Abnousse Shalmani.
©JF Paga / SDP
La République islamique d'Iran a enfin compris l'avantage qu'elle pourrait tirer du succès de son cinéma en Occident. Après avoir laissé, dubitatifs, une relative liberté à des cinéastes davantage célébrés au Festival de Cannes que dans leur pays natal, puis, dépassés, emprisonné d'autres cinéastes qui mettaient en lumière la réalité de la mollahrchie absolue, la voilà qui investit dans le cinéma - ce qui me conforte dans l'idée que les mollahs paniquent au point de se tourner vers le soft power cinématographique. Ajoutons que l'ayatollah Khomeyni avait cité La Vache, chef d'oeuvre de Dariush Mehrjui (1969), dans un de ses discours, et vous avez en prime l'autorisation divine.
Ainsi, La Loi de Téhéran de Saeed Roustayi est un film financé par les instances barbues et enturbannées. Une vitrine qui n'en a pourtant pas l'air. Non seulement le film est une réussite, mais c'est une critique sociale acerbe. Si la vertu islamique est préservée à chaque plan (les vertueuses sont entchadorées jusqu'à la gueule, les vicieuses couvrent à peine leurs vils cheveux décolorés), la mécanique de la machine policière et juridique dans la lutte contre la drogue est implacablement et brillamment mise en scène dans un film haletant porté par des comédiens puissants.
Mais ce que révèle La Loi de Téhéran est que, de New York à Caracas en passant par Marseille ou Londres, la lutte contre la drogue ne fonctionne pas. La Loi de Téhéran ne raconte pas autre chose que Traffic (Steven Soderbergh, 2000) ou la saison 3 de The Wire, en particulier l'épisode Hamsterdam (David Simon, 2004) : investissements humains et financiers ou pas, prise spectaculaire ou pas, arrestations de parrains ou pas, tant qu'il y aura des humains pour se droguer il existera d'autres humains pour leur vendre leurs doses. Depuis Nixon et la création de la Drug Enforcement Administration, 1 000 milliards de dollars ont été investis pour lutter contre le trafic de drogue, pour un résultat nul : il n'y a jamais eu autant de drogue en circulation. Si la guerre contre la drogue est vaine, le combat contre la toxicomanie est réalisable.
Les nombreux avantages de la légalisation
Cher lecteur, ne hurle pas tout de suite, ne laisse pas la panique morale gripper ta réflexion, car je m'apprête à poser cette vérité : la seule lutte gagnable contre la drogue passe par l'apprentissage de l'art de se droguer. Je m'explique : interdisez la consommation, répétez que la drogue c'est mal, que la drogue tue, des vérités pourtant éprouvées, et rien ne changera. Expliquez pourquoi et surtout comment on se drogue, et je prends le pari que vous assisterez à une chute spectaculaire de la consommation. Légalisez les drogues et détournez les budgets consacrés aux interdits à l'accompagnement des toxicomanes, et vous aurez enfin les résultats escomptés.

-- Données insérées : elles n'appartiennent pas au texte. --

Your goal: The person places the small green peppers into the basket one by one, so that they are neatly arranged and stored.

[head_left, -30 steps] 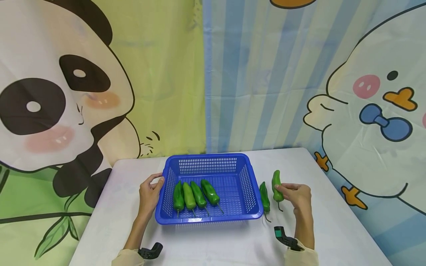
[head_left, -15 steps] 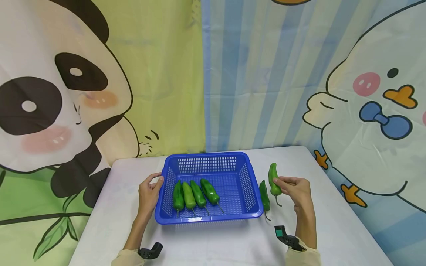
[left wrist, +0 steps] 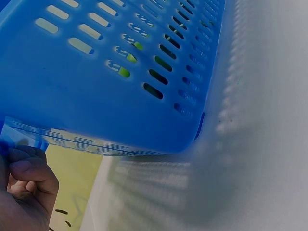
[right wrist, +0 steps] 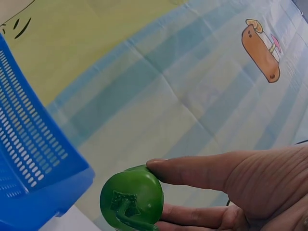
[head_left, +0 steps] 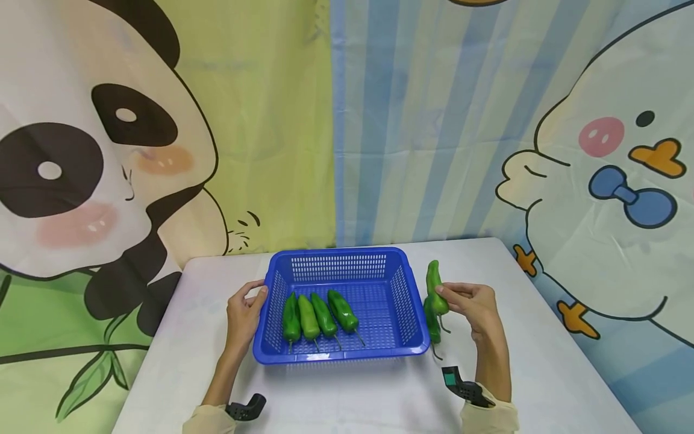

Légaliser les drogues, c'est couper l'herbe sous le pied des trafiquants tout en normalisant un commerce fructueux dont les bénéfices pourraient pacifier des quartiers abandonnés. Légalisez les drogues et vous verrez des dealers s'installer commerçants, légalisez des drogues et vous cesserez de compter les victimes des balles perdues. Légalisez les drogues et vous couperez la manne financière du grand banditisme et du terrorisme. Légalisez les drogues et elles seront de meilleure qualité. Que ce soit des points de vue économique, social ou sanitaire, la légalisation ne présente que des avantages.
Et face à tous ces arguments, je n'entends jamais qu'une frilosité morale, une crainte de voir s'installer une génération de drogués. Pensez-vous sérieusement que la majorité de la population n'attend que la légalisation pour se droguer ? Vous droguerez-vous soudain parce que c'est bêtement disponible ? Tomber dans la drogue est multifactoriel, c'est autant une question de tempérament que d'environnement, de vulnérabilité que de nécessité, de joie comme de désespoir, de béquille comme de carburant.
De la forteresse d'Alamut et ses mythologiques haschichins - qui n'étaient finalement que des guerriers fondamentalistes - au Festin nu de William Burroughs en passant par les paradis artificiels célébrés par Baudelaire ou le Traité des excitants modernes de Balzac qui y répertorie l'alcool, le sucre, le tabac et le café, nous retiendrons ce dernier : "Tout excès se base sur un plaisir que l'homme veut répéter au-delà des lois ordinaires promulguées par la nature. Moins la force humaine est occupée, plus elle tend à l'excès ; la pensée l'y porte irrésistiblement." Tout comme la logique nous porte irrémédiablement à légaliser les drogues.